Aim of the task: The response must consist of the complete listing below, reproduced without alteration.

The data:
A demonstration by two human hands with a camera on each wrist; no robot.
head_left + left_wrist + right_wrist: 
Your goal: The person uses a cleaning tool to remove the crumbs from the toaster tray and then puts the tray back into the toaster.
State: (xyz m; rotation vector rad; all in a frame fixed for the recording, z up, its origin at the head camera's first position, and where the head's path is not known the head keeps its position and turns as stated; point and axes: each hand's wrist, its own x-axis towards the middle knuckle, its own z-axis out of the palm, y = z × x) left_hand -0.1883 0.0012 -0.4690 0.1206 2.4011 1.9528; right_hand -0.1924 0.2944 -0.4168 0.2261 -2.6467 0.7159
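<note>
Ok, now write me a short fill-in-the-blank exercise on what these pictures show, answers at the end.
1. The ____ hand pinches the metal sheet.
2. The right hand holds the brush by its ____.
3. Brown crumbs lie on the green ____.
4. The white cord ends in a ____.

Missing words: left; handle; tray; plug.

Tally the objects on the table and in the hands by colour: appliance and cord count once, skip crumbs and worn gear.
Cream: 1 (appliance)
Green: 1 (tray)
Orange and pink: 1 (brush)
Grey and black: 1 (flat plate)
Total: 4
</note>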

Solution for this exercise:
A demonstration by two human hands with a camera on each wrist; no robot.
head_left + left_wrist + right_wrist: 
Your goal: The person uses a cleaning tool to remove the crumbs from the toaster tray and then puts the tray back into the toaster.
State: (xyz m; rotation vector rad; all in a frame fixed for the recording, z up, its origin at the head camera's first position, and where the head's path is not known the head keeps its position and turns as stated; point and axes: each hand's wrist, its own x-axis towards the middle knuckle, its own z-axis out of the palm, y = z × x) left_hand -0.1883 0.0012 -0.4690 0.1206 2.4011 1.9528; right_hand -0.1924 0.2944 -0.4168 0.2261 -2.6467 0.7159
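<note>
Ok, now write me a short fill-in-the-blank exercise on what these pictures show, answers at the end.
1. The ____ hand pinches the metal sheet.
2. The right hand holds the brush by its ____.
3. Brown crumbs lie on the green ____.
4. The white cord ends in a ____.

Missing words: left; handle; tray; plug.

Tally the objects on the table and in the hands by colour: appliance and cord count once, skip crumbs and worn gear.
Cream: 1 (appliance)
Green: 1 (tray)
Orange and pink: 1 (brush)
Grey and black: 1 (flat plate)
Total: 4
</note>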

No part of the exercise remains open.